Task requirements: With the pictures set aside, return the lines below exactly, beginning at the first and ending at the line containing "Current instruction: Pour".

The input:
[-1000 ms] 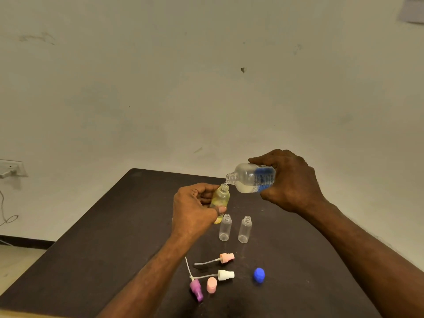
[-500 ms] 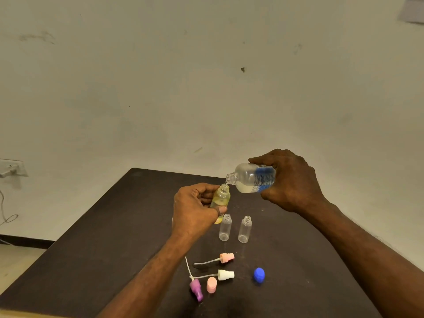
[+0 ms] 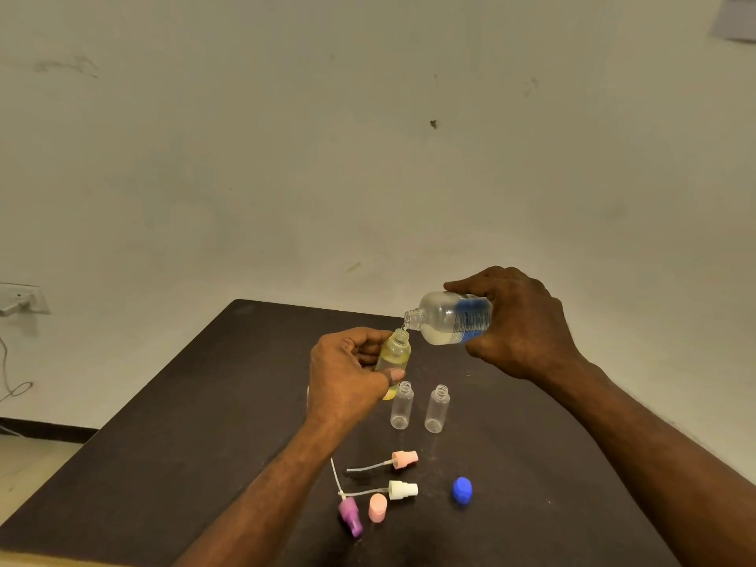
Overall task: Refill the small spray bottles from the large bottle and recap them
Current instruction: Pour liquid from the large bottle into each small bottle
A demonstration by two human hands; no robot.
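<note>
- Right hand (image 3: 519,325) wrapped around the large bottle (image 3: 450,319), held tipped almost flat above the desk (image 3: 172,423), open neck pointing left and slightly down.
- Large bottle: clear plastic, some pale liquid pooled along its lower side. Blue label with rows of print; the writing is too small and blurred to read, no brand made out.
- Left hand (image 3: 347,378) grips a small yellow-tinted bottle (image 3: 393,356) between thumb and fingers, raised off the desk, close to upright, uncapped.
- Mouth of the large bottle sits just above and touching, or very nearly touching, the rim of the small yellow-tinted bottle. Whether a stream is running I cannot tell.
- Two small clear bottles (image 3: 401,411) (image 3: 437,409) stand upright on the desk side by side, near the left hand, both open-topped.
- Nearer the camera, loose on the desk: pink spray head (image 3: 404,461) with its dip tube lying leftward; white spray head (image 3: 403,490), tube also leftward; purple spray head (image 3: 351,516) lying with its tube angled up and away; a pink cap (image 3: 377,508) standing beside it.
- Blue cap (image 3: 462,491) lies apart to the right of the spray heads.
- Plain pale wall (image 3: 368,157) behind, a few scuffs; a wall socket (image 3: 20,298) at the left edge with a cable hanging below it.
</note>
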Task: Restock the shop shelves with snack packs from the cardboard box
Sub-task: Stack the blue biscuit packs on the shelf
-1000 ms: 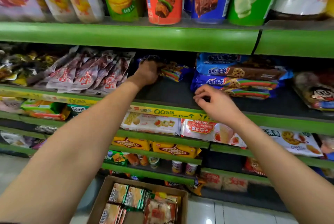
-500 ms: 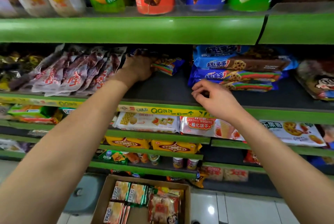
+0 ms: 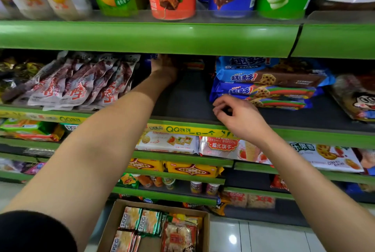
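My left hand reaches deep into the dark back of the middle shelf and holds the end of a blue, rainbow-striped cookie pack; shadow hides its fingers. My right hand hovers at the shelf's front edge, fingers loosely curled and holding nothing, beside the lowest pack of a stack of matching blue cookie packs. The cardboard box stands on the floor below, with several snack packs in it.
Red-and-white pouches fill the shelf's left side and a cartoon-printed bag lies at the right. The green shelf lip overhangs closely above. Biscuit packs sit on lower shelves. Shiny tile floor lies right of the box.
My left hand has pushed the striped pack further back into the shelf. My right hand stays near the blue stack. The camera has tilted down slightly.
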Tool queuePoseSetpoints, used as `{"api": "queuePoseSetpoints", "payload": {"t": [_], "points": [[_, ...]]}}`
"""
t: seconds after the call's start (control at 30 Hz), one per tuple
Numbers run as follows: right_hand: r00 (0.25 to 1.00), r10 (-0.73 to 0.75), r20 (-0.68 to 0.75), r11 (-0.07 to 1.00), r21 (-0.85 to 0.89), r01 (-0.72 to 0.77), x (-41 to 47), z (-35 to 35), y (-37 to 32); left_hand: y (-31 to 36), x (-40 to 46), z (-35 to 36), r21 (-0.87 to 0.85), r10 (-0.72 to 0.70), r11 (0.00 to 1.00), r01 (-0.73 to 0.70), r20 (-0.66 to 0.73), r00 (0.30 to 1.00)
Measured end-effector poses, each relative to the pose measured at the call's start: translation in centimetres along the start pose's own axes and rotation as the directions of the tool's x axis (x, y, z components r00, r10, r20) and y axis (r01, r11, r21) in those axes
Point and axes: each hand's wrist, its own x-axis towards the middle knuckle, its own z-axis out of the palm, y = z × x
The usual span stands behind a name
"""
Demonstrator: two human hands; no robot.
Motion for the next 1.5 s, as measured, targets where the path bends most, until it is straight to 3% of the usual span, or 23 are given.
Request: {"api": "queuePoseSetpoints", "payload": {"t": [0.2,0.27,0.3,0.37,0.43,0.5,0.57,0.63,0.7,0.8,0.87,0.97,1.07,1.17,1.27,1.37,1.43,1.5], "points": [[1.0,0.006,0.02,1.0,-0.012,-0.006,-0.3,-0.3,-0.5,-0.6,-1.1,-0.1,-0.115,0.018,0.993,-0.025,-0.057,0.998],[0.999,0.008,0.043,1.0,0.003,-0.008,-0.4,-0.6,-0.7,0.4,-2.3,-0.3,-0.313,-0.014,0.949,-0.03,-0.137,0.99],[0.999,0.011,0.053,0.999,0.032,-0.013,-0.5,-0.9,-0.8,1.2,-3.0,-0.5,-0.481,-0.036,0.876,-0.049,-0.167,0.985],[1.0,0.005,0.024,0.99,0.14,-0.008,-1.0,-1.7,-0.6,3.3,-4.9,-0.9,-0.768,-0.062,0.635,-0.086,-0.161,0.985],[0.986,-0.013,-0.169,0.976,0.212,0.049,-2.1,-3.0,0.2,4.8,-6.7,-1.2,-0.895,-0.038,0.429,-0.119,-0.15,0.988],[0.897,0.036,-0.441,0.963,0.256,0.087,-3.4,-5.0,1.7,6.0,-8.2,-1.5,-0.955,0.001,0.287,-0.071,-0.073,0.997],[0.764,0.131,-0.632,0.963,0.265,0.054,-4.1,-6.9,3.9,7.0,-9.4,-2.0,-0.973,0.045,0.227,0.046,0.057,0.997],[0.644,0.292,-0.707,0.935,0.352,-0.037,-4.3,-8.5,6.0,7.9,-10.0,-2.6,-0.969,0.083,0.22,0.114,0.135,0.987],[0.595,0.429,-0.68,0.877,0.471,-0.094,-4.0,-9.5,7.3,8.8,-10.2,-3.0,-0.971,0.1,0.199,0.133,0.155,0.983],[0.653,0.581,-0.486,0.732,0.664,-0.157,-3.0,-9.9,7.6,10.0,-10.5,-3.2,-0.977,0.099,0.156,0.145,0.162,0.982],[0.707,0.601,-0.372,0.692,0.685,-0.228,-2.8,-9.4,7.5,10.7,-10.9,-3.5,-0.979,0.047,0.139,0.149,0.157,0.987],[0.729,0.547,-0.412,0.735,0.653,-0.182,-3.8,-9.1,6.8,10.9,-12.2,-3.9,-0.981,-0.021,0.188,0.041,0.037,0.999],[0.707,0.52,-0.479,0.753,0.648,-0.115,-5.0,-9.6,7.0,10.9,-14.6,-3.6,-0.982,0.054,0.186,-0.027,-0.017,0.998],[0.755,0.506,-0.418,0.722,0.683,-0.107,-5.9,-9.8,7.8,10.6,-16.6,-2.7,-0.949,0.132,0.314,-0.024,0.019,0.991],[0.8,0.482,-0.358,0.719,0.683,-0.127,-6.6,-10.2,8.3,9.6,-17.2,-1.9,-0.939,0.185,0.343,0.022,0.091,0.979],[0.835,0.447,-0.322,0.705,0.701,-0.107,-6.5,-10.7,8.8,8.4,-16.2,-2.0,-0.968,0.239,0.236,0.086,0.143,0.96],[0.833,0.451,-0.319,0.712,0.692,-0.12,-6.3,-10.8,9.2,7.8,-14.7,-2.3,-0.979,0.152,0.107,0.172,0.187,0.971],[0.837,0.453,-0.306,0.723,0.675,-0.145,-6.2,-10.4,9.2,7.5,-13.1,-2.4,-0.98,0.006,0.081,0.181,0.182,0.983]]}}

Finished task:
[-1000 ms] 
[-500 ms] 
[+0 ms] 
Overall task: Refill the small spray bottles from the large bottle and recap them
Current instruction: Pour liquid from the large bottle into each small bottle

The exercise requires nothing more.